Theron stumbled past the dead dog and a few meters later set Aurel down on the ground. He went down stiffly. He went back for the dog, dragged it alongside his brother. He crouched down and stared at first one then the other.
“Can you walk?” he asked Aurel.
“I won’t,” said Aurel.
He alternated between lugging Aurel and the dog’s carcass until he reached the main road, and then gave it up to carry the one while dragging the other. He tried to drag the dog and carry Aurel, but kept dropping his brother. He found it easier to drag Aurel by the feet, Aurel’s head jouncing across the asphalt, while he slung the dog over his shoulders.
He could hardly walk for the pain in his foot. People slowed as they passed in cars, at times even pointing, shouting. He cursed them thoroughly and kept on.

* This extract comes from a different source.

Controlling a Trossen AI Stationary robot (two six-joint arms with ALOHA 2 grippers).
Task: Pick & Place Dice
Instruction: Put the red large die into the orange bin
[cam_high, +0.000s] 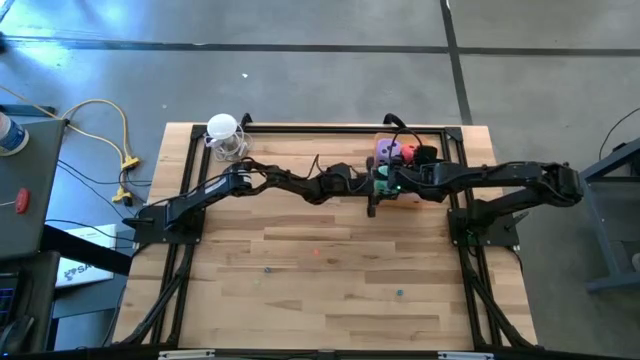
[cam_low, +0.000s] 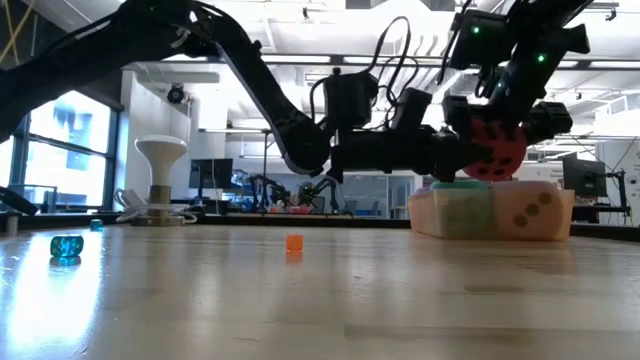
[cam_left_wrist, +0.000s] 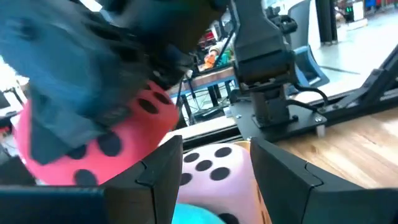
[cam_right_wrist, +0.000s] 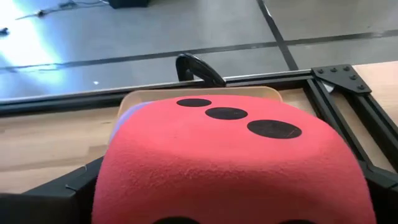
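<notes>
A clear bin (cam_low: 560, 196) stands at the table's far right. It holds a pink die (cam_left_wrist: 217, 171), a purple die (cam_high: 384, 148) and a mint green die (cam_low: 460, 184). A red die (cam_low: 495, 145) sits tilted above the bin's rim, and looks to rest on the dice below. My right gripper (cam_right_wrist: 227, 183) comes down over the red die, open, with a finger on either side of it. My left gripper (cam_left_wrist: 216, 144) reaches in level from the table's left, next to the red die. It is open with nothing between its fingers, and the mint green die lies just below them. My right gripper has the red die's two opposite sides (cam_right_wrist: 109, 180) between its fingers, slanting down from the table's right. The die fills the gap and hides the fingers' inner faces, so I cannot tell whether they touch it.
A white round-topped object (cam_high: 224, 135) stands at the far left of the table. Tiny beads lie on the open wood, among them an orange bead (cam_low: 293, 243) and a blue bead (cam_low: 67, 246). Black frame rails (cam_high: 300, 128) run along the table's edges.
</notes>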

The dog grew heavy around his neck, his chest and shoulders spattering with blood and foam. Behind, Aurel seemed to have fallen asleep, though his eyes were still open. Theron kept turning around and asking, Hey, you dead? Hey, you dead? Hey, you dead? After a while, Theron stopped asking.
IV. THE HOLY WORD
The foot festered, and soon he could not walk on it. He left the carcass in the hall, slitting the skin and fur off it with an old kitchen knife and eating raw hunks until it was too hard to pick out the maggots. He pulled himself back a few yards, watching the flesh vanish and the bones push through, the structure collapsing into a mere arthritic pile, flies turning circles on the walls. Maggots struck blindly across the floor out from the carcass and Theron was hungry enough to drag himself to them.
Soon both dog and maggots seemed gone, though Theron discovered no inclination to leave the hall. Aurel, on the contrary, seemed to have regained his strength. He had risen suddenly to his feet, and was now rarely found in the hall. He had acquired color in his cheeks, and his eyes seemed less inclined to delirium. He roamed the upper levels of the house, though unlike Theron he never returned with anything. He would vanish for days, and then Theron would awaken to find him crouched and peering over him. Then Aurel would vanish again.
The maggots returned, this time pushing their way out of Theron’s injured foot. He scraped them from the wound and swallowed them, but they originated deeper within the foot than he dared scrape, and kept returning. The smaller, individual wounds became a single wound, the wound growing purple and deep, the flesh sloughing away almost painlessly at a touch.
He faded in and out of consciousness, Aurel seeming to grow immense. He could hear his brother’s feet creak through the ceiling above, the structure of the house swaying beneath his weight.
He took to not seeing things, then to not hearing them. He kept his eyes closed and pulled himself to a corner and leaned into it, and soon thereafter his nerves dried out and his skin ceased to feel. His thoughts ran on for a while in all directions and then seemed to establish an equilibrium of sorts, and then fell silent.
He felt himself shaken. After some time, he brought himself to open his eyes. He looked up to see Aurel.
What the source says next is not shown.